## WHAT TO WORK ON
Only the number is wanted: how many lines below include "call"?

=== Begin Enclosure ===

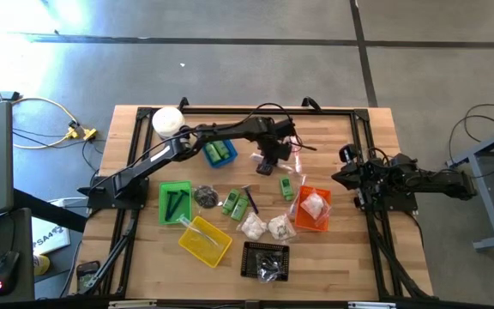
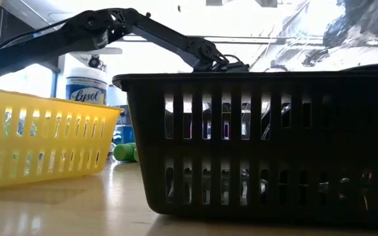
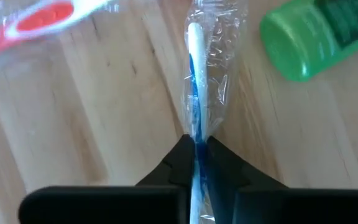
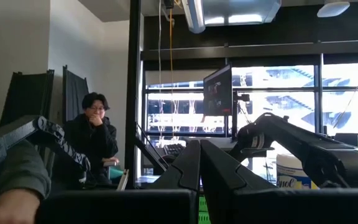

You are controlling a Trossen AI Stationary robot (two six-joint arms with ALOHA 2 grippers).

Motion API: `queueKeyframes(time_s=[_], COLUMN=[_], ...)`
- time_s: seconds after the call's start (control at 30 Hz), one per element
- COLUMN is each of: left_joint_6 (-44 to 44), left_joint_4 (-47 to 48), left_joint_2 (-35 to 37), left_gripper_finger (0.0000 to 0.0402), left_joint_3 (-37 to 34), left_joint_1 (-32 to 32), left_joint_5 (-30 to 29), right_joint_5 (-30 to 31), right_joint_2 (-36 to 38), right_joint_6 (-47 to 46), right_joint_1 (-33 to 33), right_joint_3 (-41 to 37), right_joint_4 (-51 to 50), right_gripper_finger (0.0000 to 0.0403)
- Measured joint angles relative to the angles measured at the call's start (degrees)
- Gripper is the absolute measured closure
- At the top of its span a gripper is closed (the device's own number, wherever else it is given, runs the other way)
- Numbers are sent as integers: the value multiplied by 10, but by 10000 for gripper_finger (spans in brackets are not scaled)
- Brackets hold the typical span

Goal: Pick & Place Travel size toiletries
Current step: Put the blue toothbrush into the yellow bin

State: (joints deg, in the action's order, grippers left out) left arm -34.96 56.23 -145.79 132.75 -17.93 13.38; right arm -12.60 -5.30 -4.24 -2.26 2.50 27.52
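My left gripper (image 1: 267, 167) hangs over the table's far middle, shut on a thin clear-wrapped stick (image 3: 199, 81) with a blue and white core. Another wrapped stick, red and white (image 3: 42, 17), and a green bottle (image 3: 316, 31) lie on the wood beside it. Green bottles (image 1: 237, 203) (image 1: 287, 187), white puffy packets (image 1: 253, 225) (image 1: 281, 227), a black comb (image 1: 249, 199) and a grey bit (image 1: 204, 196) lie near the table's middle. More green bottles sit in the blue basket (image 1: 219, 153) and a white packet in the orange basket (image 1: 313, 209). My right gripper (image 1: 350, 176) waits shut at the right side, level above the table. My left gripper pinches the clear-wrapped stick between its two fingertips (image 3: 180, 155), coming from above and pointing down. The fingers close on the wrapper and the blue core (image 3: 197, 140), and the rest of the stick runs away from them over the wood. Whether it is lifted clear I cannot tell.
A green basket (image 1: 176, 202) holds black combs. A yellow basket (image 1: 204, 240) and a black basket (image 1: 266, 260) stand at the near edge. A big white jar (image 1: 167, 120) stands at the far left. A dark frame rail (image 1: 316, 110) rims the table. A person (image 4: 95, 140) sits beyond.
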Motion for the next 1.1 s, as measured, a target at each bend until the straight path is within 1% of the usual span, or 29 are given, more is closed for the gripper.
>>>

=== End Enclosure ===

## FINISHED EXERCISE
2